The trade off is that the mesh seem to be highly inaccurate. Pointing at any solid color surface tends to confuse the camera. This is especially bad with visually reflective surfaces, which would obviously pose a problem to any camera system relying solely on visual data for depth perception. But worse than reflective surfaces is the fact that images seem to be processed in pixel chunks, this leads to inaccurate depth maps as any object tends to "pull" part of the background up to where it is sitting. In addition, the errors are additive. Meaning that as you record more video, instead of the mesh getting more and more accurate, it in fact loses accuracy until it becomes a completely undifferentiated mess.

These problems probably come from the "real time" nature of the application. The good news is that the program supports importing an SVO file. The bad news is that even when running off of a video file where real time would be unnecessary, the program still runs everything as if it were time critical. There are very few configurable options, but perhaps this is something that could be fixed.

The way forward

I will continue to examine the existing tools. VisualSFM especially seems like a valuable avenue of examination, especially because a lot of the tools that it relies on are open source. Perhaps changing out the VisualSFM gui for our own SFM toolchain could speed up the processing time. In addition, I'm going to do some research on the time/quality tradeoffs. The fact that StereoLabs has live mesh generation is very interesting as well, perhaps given some time I could discover a way to clean the output of their algorithm, or speed up VisualSFM using some of the techniques from StereoLabs (Note, that while VisualSFM is closed source, the tools it relies on are in fact open and can be changed as long as the commandline interface remains the same for VisualSFM to interact with them.

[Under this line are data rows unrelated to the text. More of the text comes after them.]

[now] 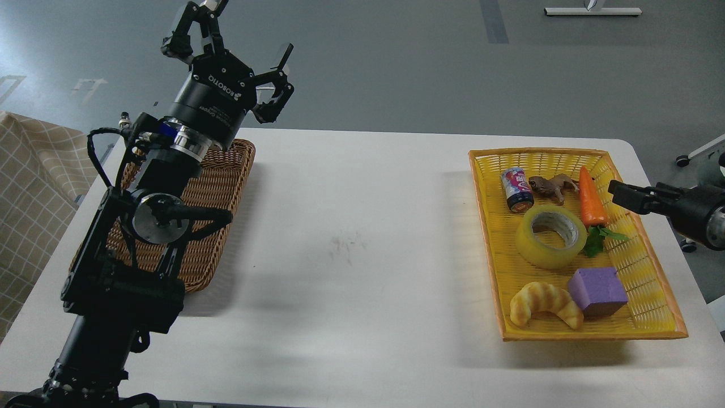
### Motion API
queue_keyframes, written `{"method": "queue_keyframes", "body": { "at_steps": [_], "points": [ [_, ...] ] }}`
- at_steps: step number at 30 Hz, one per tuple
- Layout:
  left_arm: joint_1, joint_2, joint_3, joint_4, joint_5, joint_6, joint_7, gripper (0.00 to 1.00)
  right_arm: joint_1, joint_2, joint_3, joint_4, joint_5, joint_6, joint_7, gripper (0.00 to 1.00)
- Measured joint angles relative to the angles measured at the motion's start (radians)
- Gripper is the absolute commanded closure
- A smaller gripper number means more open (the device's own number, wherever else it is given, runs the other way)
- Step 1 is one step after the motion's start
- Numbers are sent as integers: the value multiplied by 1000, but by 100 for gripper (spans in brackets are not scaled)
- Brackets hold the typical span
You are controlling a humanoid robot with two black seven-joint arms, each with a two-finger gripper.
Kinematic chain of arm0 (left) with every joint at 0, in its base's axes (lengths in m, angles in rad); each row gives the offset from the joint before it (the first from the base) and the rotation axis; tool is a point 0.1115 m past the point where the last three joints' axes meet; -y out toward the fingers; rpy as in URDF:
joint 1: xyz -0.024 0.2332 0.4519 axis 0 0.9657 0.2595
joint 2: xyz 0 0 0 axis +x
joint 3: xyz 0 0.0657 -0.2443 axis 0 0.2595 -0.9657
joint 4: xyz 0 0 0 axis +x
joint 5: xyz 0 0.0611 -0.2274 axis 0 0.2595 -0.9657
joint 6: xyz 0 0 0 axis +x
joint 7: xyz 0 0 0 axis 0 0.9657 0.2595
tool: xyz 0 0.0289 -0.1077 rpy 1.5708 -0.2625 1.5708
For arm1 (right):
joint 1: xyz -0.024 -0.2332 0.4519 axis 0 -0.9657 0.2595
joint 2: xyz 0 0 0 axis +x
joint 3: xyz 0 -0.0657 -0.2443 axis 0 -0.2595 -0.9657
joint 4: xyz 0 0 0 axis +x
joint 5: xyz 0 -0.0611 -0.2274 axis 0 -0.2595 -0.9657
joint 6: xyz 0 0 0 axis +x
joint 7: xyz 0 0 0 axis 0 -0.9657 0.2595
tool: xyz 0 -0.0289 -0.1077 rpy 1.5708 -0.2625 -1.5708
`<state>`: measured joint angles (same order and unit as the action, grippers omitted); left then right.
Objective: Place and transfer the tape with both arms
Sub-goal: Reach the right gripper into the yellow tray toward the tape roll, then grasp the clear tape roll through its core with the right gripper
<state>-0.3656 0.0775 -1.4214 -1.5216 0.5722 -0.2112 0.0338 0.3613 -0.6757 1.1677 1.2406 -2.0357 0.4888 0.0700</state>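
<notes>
The tape point(538, 249), a wide translucent yellow roll with a pale core, lies flat in the middle of the yellow basket point(485, 238) at the right of the white table. My left gripper point(235, 39) is raised high above the far end of the brown wicker basket point(224, 175); its fingers are spread open and hold nothing. My right gripper point(618, 194) comes in from the right edge and hovers over the yellow basket's right rim, right of the carrot and apart from the tape. It looks small and dark, so its fingers cannot be told apart.
The yellow basket also holds a small can point(516, 190), a brown toy animal point(552, 185), a toy carrot point(591, 198), a purple cube point(597, 290) and a toy croissant point(544, 303). A checked cloth point(28, 187) lies at the left.
</notes>
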Motion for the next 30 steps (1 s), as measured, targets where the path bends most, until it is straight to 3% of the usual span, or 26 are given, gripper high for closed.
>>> {"method": "queue_keyframes", "body": {
  "at_steps": [17, 30],
  "points": [
    [7, 0, -2, 1, 1, 3, 0, 2, -8, 91, -48, -1, -46, 0, -20, 19],
    [22, -1, -9, 1, 3, 4, 0, 2, -12, 135, -73, -30, -52, 0, -87, 19]
  ]
}}
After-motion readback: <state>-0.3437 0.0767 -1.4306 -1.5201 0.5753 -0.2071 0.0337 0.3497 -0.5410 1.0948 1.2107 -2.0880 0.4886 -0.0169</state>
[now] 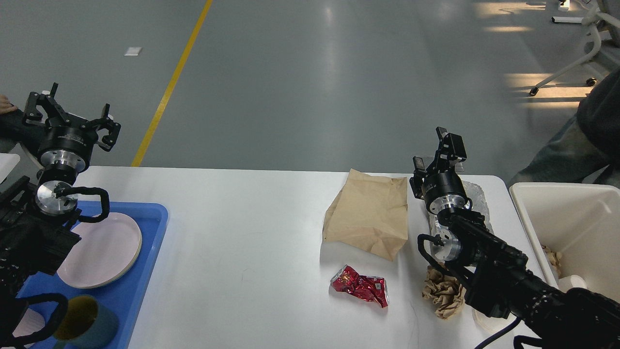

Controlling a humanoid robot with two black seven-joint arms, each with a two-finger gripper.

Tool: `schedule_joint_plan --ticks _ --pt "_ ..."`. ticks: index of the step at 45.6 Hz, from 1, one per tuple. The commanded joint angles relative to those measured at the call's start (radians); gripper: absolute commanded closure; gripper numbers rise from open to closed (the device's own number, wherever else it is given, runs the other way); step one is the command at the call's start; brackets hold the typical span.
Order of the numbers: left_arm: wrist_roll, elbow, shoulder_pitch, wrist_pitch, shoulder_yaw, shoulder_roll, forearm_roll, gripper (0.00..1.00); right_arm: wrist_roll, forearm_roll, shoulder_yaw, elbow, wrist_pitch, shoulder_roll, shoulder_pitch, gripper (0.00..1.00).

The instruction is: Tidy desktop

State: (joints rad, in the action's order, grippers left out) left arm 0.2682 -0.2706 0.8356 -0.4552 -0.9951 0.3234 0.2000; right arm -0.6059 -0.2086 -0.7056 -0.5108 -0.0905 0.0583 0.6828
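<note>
The white desktop (pixel 242 218) carries a flat brown paper bag (pixel 368 215), a crushed red can (pixel 361 285) in front of it, and a crumpled brown paper wad (pixel 441 291) to the can's right. My right gripper (pixel 438 152) is open and empty, raised above the table's far right, just right of the bag. A foil tray (pixel 477 194) lies partly hidden under that arm. My left gripper (pixel 72 114) is open and empty, held up past the table's far left corner, above the blue tray (pixel 140 271).
The blue tray holds a pink plate (pixel 104 249) and a teal mug (pixel 87 317). A cream bin (pixel 562 213) stands off the right edge with scraps and a white cup (pixel 571 281) inside. A person's leg shows at far right.
</note>
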Motion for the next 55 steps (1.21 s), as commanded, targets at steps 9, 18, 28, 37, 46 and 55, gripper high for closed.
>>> schedule_joint_plan --ticks 9,18,28,37,46,55 --pt "0.000 0.001 -0.016 -0.014 0.004 -0.014 0.001 0.03 0.000 0.000 0.000 0.000 0.000 0.000 0.001 0.00" --pt "-0.001 0.001 -0.032 -0.082 0.004 -0.043 -0.001 0.03 0.000 0.000 0.000 0.000 0.000 0.000 0.000 0.00" --pt "-0.014 0.001 -0.061 -0.149 0.006 -0.056 0.001 0.03 0.000 0.000 0.000 0.000 0.000 0.000 0.000 0.00" --pt "-0.012 0.001 -0.122 -0.135 0.010 -0.119 -0.001 0.03 0.000 0.000 0.000 0.000 0.000 0.000 0.001 0.00" --pt "-0.015 0.002 -0.138 -0.148 0.013 -0.135 -0.002 0.03 0.000 0.000 0.000 0.000 0.000 0.000 0.000 0.00" --pt "-0.001 0.002 -0.155 -0.165 0.012 -0.145 -0.002 0.03 0.000 0.000 0.000 0.000 0.000 0.000 0.000 0.00"
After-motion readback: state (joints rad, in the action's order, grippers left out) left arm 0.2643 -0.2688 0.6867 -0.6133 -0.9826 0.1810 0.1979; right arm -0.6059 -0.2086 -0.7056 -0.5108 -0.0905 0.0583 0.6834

Another option, would be to implement our own system using OpenCV and the other resources out there. If we choose this path, I would want an abstraction library to remove the StereoLabs SDK requirements and allow other tools to fit in. This could be done immediately, but I think it might make more sense to make some prototypes using the SDK before implementing an abstractio;n library, as creating a library will always work best with a more complete understanding of what interfaces need to be exposed.